WHAT IS ANTIBIOTIC RESISTANCE?
Resistance to antibiotics can be defined as the ability of bacteria or other microbes to resist the action of antibiotics. Antibiotic resistance occurs as a result of changes in bacteria that reduces or removes the effectiveness of drugs, chemicals or other agents which are meant for the treatment or prevention of infections. This makes the bacteria to survive and continue to multiply, causing more damage.
WHY SHOULD I BE CONCERNED ABOUT ANTIBIOTIC RESISTANCE?Resistance to antibiotics has been identified as one of the most important public health issues in the world. Almost all types of bacteria have become stronger and have less reacted to antibiotic treatment when it is really needed. These antibiotic-resistant bacteria can quickly be transmitted to family members, colleagues from the class, and co-workers, threatening the community with a new strain of infectious disease which have proven to be stubborn to cure and more expensive to treat. As a result of this, antibiotic resistance to is one of the major CDC concerns. Antibiotic resistance has been found to result in major danger and suffering for both children and adults that have common infections that were once easily treated with antibiotics. Microbes can develop resistance to certain drugs. The common misconception is that the body of a person becomes resistant to certain medications. However, microbes, and not humans, become resistant to drugs. In the event that microbes become resistant to many drugs, it can be difficult, if not impossible, to cure the infections it causes. People with specific drug-resistant infections can pass this resistant infection to another person. In this way, a difficult to treat the disease can be transmitted from person to person. In some cases, the disease can lead to severe disability or death.
WHY ARE BACTERIA BECOMING RESISTANT TO ANTIBIOTICS?The use of antibiotics promote the development of antibiotic-resistant bacteria. Whenever a person takes antibiotics, bacteria that are sensitive are killed, but resistant may be left untouched to grow and multiply. The major cause of the increase in drug-resistant bacteria is repeated and inappropriate use of antibiotics. Although antibiotics must be used to treat bacterial infections, they are not effective against viral infections such as colds, most inflammation of the throat and influenza. The widespread use of antibiotics encourages the spread of antibiotic resistance.
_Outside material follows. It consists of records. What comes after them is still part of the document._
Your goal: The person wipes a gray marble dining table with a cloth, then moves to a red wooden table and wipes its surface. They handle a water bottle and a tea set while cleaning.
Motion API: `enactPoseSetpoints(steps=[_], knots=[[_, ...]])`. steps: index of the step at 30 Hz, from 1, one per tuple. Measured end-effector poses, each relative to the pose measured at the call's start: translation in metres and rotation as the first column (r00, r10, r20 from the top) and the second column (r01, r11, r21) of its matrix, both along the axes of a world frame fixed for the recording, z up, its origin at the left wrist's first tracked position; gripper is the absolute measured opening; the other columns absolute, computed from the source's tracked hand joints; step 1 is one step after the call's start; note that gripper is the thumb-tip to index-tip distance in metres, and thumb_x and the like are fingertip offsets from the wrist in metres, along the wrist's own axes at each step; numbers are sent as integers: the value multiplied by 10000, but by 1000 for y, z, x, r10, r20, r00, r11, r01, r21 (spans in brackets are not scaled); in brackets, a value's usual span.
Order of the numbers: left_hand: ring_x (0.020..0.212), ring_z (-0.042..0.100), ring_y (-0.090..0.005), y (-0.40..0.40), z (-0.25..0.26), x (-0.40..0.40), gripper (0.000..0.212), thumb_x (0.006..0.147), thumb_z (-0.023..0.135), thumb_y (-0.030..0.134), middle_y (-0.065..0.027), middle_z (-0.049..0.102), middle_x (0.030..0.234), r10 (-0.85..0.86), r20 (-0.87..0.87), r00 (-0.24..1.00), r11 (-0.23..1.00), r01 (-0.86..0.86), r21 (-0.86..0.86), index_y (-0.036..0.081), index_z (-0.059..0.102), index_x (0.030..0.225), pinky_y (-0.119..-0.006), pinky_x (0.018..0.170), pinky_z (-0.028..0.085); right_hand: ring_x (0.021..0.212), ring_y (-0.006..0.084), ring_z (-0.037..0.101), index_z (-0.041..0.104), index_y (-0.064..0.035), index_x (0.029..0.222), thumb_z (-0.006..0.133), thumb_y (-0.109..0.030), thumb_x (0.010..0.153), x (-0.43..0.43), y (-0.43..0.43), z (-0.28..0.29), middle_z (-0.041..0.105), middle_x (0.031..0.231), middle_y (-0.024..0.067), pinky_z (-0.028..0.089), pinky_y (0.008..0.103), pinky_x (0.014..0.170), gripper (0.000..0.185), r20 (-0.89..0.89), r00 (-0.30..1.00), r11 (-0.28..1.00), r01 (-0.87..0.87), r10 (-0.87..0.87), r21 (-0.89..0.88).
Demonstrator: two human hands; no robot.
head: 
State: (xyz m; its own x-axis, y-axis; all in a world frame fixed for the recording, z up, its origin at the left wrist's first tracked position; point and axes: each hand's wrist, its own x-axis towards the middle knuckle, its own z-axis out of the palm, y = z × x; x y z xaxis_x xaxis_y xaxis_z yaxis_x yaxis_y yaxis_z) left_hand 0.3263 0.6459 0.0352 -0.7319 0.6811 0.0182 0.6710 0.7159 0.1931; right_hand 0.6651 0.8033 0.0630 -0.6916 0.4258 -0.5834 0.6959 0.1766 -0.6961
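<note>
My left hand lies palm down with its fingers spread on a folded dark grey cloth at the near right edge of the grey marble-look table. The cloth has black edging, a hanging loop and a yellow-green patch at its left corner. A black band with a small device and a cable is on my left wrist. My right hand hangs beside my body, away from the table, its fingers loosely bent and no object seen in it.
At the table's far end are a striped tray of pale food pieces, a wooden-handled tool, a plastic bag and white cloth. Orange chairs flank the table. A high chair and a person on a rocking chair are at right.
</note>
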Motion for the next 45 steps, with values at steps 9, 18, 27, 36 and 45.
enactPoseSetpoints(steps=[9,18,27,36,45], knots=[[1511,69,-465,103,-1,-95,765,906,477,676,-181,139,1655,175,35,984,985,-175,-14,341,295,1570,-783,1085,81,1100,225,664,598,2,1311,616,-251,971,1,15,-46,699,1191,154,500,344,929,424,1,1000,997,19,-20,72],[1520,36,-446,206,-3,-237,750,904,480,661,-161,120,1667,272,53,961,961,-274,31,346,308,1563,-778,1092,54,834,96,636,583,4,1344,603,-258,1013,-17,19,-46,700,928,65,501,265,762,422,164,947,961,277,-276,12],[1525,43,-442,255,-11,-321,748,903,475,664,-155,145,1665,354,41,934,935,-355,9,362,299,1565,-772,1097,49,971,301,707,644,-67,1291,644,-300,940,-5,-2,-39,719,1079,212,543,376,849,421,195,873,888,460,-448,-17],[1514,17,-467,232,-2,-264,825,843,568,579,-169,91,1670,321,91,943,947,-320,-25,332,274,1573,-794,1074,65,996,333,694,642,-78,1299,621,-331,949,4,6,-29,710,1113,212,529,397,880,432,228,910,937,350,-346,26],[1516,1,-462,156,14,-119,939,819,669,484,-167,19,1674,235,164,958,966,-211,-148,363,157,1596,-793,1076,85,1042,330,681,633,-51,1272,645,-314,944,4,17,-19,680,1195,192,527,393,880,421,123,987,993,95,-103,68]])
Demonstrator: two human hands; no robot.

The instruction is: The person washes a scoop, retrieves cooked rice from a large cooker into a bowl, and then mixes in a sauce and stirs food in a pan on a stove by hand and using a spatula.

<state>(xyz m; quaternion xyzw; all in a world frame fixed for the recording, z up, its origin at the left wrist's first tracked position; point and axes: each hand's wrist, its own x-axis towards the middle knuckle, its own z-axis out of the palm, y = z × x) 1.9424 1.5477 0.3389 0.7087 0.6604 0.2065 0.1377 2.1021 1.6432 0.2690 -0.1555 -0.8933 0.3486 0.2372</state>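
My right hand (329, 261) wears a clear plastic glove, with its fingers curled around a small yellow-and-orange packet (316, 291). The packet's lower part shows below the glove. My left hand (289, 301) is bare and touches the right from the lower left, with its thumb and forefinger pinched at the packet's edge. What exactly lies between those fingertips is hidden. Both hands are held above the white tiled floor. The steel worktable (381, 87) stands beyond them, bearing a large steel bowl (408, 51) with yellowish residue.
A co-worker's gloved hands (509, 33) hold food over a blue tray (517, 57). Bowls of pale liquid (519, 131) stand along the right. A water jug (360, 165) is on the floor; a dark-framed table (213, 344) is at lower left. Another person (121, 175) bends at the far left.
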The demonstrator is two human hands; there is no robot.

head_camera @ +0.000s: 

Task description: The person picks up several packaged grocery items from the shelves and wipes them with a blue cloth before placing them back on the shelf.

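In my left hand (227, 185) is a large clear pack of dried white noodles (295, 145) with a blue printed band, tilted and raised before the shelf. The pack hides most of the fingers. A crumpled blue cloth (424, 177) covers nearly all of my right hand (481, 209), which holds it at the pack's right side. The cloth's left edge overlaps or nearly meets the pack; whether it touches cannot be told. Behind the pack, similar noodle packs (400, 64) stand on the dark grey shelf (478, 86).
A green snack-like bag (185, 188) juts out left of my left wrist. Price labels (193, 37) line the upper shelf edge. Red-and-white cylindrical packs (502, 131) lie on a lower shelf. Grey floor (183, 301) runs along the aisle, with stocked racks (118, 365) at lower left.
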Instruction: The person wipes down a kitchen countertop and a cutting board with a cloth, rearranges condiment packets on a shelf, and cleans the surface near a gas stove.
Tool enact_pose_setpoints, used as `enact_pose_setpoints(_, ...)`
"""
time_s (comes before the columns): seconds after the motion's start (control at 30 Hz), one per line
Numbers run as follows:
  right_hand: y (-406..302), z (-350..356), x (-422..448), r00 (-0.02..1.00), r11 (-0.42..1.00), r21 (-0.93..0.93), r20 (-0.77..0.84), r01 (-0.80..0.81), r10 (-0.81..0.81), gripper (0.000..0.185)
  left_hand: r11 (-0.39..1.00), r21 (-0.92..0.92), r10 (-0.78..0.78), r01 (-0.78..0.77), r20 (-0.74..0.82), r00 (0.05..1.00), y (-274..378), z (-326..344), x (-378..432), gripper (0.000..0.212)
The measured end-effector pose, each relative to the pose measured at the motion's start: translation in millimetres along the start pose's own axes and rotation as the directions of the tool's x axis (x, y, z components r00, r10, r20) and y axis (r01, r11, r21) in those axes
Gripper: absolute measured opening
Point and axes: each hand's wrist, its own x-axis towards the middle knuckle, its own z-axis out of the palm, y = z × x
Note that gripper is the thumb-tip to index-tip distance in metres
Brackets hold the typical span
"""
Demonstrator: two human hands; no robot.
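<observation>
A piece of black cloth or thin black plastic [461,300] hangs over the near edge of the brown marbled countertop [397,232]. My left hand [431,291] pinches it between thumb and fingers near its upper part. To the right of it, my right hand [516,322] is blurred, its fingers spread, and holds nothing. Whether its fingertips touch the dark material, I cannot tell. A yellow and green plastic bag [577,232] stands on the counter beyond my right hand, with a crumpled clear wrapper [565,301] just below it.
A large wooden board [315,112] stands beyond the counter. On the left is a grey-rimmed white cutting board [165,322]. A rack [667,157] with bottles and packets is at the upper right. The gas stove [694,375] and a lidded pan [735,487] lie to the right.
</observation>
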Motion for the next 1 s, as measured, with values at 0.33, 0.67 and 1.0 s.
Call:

When antibiotics are used in the normal way, this becomes essential to controlling the spread of resistance.
HOW DO BACTERIA BECOME RESISTANT TO ANTIBIOTICS?As mentioned above, antibiotic resistance occurs when bacteria change in one way or the other so that it reduces or get rid of the effectiveness of drugs, chemicals; other agents which meant to cure or prevent infections. This results in survival and continues to the multiplication of the bacteria causing more damage. There are lots of mechanisms through which bacteria can achieve this. Some bacteria have the ability to neutralize the antibiotic before it becomes harmful to them, others can quickly get rid of the antibiotic, and others can change the position of the antibiotic attack so it cannot affect the functioning of the bacteria. The role of antibiotics is to kill or inhibit the growth of susceptible bacteria. Sometimes one of the bacteria survives this could be because it has the ability to neutralize or avoid the effects of antibiotics. This bacterium can then multiply and replace all killed bacteria. Exposure to antibiotics, therefore, ensures selective pressure, which is more likely to make surviving bacteria resistant. How should I use antibiotics to protect myself and my community from antibiotics resistance?
Here’s what you can do to prevent antibiotic resistance:
- Inform your doctor of your concerns about antibiotic resistance.
- Ask your doctor if you can take steps to make yourself feel better and get symptomatic relief without using antibiotics.
- Take the prescribed antibiotic according to the instructions of your healthcare professional.
- Be sure to dispose off the remnants of the medicine.
- Ask your doctor about vaccines recommended to you and your family to prevent infections that could require antibiotics.
- Never skip the dose.
- Never take an antibiotic for a viral infection such as cold or flu.
- Never force your doctor to prescribe an antibiotic.
- Never hold antibiotics during the next illness.
- Never take prescribed antibiotics from anyone else.
- Prescribing antibiotics only when it is likely to benefit the patient.
- Prescribing an antibiotic targeting the bacteria that most likely causes a patient’s disease, while the antibiotic will probably benefit.
- Encourage patients to use an antibiotic as instructed.
- Cooperate with each other, with office personnel and patients, to promote the appropriate use of antibiotics.